De plus, pour toutes ces petites opérations de la vie quotidienne, la pratique, nos expériences, nos dispositions naturelles (car les temps diffèrent beaucoup d'une personne à l'autre) nous amènent à acquérir un certain rythme, automatique, inchangeable, que nous ne pouvons plus modifier à volonté. Qu'une maman, au moment où elle dit à un de ses enfants :« Dépêche-toi », essaie elle-même de nouer plus vite qu'à l'ordinaire les lacets de ses chaussures ; j'ai grand'peur que les lacets ne s'emmêlent et que l'opération ne prenne beaucoup plus de temps.
« Mais à toutes ces opérations les petits enfants sont plus lents que leurs mères. » Sans doute, puisqu'il s'agit pour eux d'apprendre des mécanismes qui leur sont tout nouveaux et leur paraissent souvent bien compliqués. Il leur faut du temps pour les apprendre, et si on ne leur permet pas de prendre ce temps, ils ne les apprendront pas, ils ne sauront jamais donner sur un clou un coup de marteau exact, ni lacer correctement leurs chaussures. Soyons certains que bien des enfants que nous rencontrons avec des boutons mal engagés dans leurs boutonnières, ou des chaussures mal lacées, sont des enfants à qui des mères impatientes ont trop souvent dit de se dépêcher.

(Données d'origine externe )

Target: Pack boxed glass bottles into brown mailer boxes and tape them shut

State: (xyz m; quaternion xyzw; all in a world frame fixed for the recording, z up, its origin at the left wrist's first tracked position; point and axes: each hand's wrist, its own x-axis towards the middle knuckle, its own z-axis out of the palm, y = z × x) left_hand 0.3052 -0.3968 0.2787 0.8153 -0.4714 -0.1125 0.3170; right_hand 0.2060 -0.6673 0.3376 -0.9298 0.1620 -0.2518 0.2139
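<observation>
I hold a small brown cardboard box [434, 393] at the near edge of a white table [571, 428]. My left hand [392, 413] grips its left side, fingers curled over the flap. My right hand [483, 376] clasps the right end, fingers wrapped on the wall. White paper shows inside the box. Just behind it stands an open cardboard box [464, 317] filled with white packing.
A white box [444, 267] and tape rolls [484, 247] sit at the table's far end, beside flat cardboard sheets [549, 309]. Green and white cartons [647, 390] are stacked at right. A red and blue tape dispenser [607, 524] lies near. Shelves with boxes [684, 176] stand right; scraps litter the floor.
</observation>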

Et les enfants, comme les grandes personnes, sont parvenus à avoir un rythme qu'ils ne peuvent changer immédiatement, sur une injonction, qu'ils ne pourraient changer qu'avec de nouveaux, nombreux et lents exercices. Quand on leur dit: « Dépêche-toi », ils ne comprennent pas, parce qu'ils ne savent pas ce qu'ils pourraient faire pour se laver, se coiffer, s'habiller ou se déshabiller plus vite.
Ils ont d'autant plus de mal à comprendre et à obéir que, dans toutes leurs premières activités, tous les éléments qui les composent ont une importance égale, et que ce n'est qu'à la longue qu'ils apprennent à distinguer ceux qui conduisent véritablement au but et ceux qui ne sont pas indispensables. Un petit enfant qui met un bouton dans une boutonnnière exécute un certain nombre de gestes dont les uns sont nécessaires, dont les autres disparaîtront peu à peu, pour ne laisser subsister que le procédé économique (par économie d'actes et de temps) dont nous nous servons. Mais pour le petit enfant tous les gestes qu'il fait sont également nécessaires à la suite de l'opération et de toutes les opérations analogues.